Would you repeat exactly the part of the listing below that runs from the line containing "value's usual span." down to the line containing "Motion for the", inclusive, and nothing else?

SUPPLIED INFORMATION:
◆ ◆ ◆ ◆

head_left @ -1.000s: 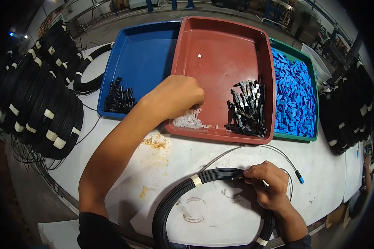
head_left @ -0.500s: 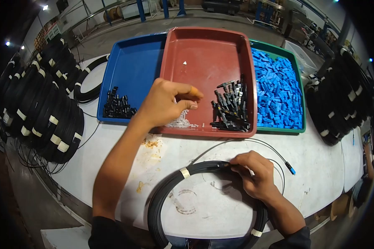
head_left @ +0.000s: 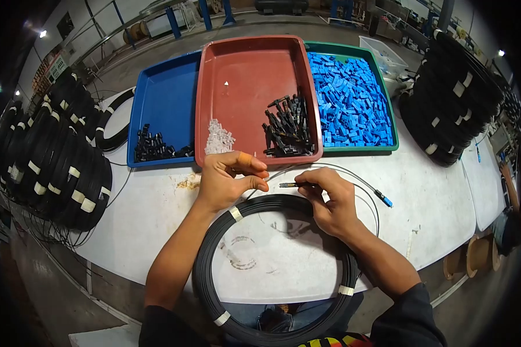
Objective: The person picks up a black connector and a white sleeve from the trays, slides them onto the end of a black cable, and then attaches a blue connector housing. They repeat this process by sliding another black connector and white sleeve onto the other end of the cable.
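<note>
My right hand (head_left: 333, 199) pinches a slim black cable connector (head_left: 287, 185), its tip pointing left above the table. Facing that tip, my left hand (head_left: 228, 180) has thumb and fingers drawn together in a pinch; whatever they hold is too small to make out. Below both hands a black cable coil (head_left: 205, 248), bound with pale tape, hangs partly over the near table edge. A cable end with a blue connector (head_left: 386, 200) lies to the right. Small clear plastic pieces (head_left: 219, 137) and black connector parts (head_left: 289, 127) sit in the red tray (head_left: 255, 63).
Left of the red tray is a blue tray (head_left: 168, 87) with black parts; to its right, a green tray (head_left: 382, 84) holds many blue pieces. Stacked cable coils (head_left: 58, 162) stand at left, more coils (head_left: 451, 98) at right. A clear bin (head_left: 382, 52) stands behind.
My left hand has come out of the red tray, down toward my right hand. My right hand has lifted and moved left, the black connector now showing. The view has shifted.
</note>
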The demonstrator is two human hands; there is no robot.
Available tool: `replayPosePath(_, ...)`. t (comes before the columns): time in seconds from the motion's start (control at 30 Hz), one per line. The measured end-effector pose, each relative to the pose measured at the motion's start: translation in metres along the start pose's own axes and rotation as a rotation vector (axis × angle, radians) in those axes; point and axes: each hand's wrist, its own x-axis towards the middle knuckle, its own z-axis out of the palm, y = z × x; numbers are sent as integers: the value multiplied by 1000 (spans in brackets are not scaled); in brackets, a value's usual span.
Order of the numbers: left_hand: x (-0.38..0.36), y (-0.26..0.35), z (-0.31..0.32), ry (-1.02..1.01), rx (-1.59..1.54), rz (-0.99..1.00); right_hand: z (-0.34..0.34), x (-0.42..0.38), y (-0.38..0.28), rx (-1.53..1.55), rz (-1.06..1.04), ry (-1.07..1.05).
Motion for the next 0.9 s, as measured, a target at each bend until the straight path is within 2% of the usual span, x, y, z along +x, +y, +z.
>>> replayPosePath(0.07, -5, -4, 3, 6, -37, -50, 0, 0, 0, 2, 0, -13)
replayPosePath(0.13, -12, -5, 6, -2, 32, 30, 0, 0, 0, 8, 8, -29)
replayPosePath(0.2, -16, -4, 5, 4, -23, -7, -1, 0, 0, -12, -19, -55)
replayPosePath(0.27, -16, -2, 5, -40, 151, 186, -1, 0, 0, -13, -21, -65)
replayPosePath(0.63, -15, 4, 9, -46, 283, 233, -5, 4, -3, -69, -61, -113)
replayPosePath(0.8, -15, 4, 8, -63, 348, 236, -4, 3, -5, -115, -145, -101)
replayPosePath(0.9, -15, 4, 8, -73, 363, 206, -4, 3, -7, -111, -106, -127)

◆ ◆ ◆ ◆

ANSWER SPACE:
Available tool: `replayPosePath(_, ...)`. t (comes before the columns): time in seconds from the motion's start (control at 30 Hz), one per line. The measured end-effector pose, each relative to the pose measured at the motion's start: translation in metres along the start pose's own axes and rotation as a rotation vector (axis × angle, radians) in those axes; point and axes: each hand's wrist, its own x-axis towards the middle knuckle, its own z-axis out of the palm, y = z × x; numbers are sent as integers: the value multiplied by 1000 (spans in brackets are not scaled); in brackets, a value's usual span.
Order of the numbers: left_hand: x (-0.38..0.36), y (-0.26..0.35), z (-0.31..0.32), ry (-1.02..1.01), rx (-1.59..1.54), rz (-0.99..1.00); right_hand: z (-0.34..0.34), x (-0.42..0.38), y (-0.38..0.28), rx (-1.53..1.55), rz (-1.06..1.04), ry (-1.07..1.05).
Motion for the next 0.9 s, as measured, a target at each bend until the straight path is within 2% of the usual span, x, y, z along +x, +y, +z.

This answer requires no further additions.